A l’extérieur de la discothèque Amnesia, l’une des références de la vie nocturne d’Ibiza, le 27 mai 2021. CESAR DEZFULI POUR «LE MONDE»

En attendant ces hypothétiques réouvertures, l’île verdoyante aux criques idylliques, aux eaux cristallines et aux villages blancs, paradis hippie des années 1970 avant de devenir le haut lieu des clubbeurs, redécouvre un calme et une tranquillité oubliés depuis longtemps. L’île, qui souffre sévèrement de la crise économique, voit dans la pandémie l’occasion d’accélérer le changement de son modèle touristique, hautement dépendant du monde de la nuit – ce sur quoi elle travaille déjà depuis plusieurs années.

« Préserver notre environnement »

« La pandémie a ouvert les yeux de tous et changé notre manière de vivre, estime Vicente Mari, président du Conseil insulaire d’Ibiza. Ibiza endure une très forte pression durant l’été, dont elle se remet le reste de l’année. Notre objectif est de désaisonnaliser l’activité économique pour que l’île vive toute l’année – et ce de manière durable –, d’attirer les travailleurs nomades numériques, de miser sur les énergies propres ou d’encourager l’agriculture, la pêche et l’élevage, car seulement 3 % des aliments que nous consommons sont produits ici… »

Les restaurants et les bars en exterieur commencent à ouvrir. Comme ici dans le port de la ville. CESAR DEZFULI POUR «LE MONDE»

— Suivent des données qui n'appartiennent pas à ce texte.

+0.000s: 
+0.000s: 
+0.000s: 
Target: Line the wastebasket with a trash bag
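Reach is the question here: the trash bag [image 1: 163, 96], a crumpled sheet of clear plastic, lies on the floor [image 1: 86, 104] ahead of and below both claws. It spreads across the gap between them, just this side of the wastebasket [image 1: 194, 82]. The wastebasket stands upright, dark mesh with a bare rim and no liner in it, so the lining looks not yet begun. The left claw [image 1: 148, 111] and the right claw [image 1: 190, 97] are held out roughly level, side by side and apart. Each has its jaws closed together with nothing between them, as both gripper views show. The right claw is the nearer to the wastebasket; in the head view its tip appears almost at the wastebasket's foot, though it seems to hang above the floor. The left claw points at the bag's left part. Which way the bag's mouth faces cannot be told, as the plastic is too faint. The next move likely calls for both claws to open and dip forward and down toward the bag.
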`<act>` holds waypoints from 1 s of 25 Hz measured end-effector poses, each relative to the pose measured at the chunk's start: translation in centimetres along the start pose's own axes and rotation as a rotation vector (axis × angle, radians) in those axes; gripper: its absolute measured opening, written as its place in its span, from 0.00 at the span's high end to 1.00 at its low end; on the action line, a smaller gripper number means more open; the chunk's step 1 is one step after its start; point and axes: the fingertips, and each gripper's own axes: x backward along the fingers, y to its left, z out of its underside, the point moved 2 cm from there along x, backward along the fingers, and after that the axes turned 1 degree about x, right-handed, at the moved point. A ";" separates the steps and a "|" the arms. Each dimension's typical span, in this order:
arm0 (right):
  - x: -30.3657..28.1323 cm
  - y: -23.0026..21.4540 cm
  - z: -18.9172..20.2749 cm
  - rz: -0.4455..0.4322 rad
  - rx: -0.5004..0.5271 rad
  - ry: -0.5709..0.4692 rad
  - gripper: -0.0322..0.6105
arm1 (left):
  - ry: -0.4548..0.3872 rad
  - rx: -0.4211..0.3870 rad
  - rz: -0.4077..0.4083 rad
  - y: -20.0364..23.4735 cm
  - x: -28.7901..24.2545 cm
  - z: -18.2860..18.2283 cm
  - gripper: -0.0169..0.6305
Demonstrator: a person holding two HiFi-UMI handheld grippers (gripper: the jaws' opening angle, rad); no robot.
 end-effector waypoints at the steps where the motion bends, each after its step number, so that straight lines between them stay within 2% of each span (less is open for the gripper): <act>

Chez les élus municipaux, la réflexion progresse. Fin avril, Sant Joan de Labritja, dans le nord de l’île, a ainsi fait ratifier une norme interdisant toute nouvelle discothèque ou tout nouveau beach club sur la commune. Tous les groupes représentés à la mairie, de droite comme de gauche, ont voté pour, et les médias locaux ont salué la mesure, certains appelant à ce qu’elle se généralise. « Nous voulons conserver l’image de l’Ibiza traditionnelle et préserver notre environnement en attirant un tourisme plus familial, en contact avec la nature », explique le maire conservateur, Antoni Mari, qui n’en a pas moins soutenu la construction d’un grand hôtel de luxe de la chaîne Six Senses sur la pointe rocheuse de la baie de Cala Xarraca.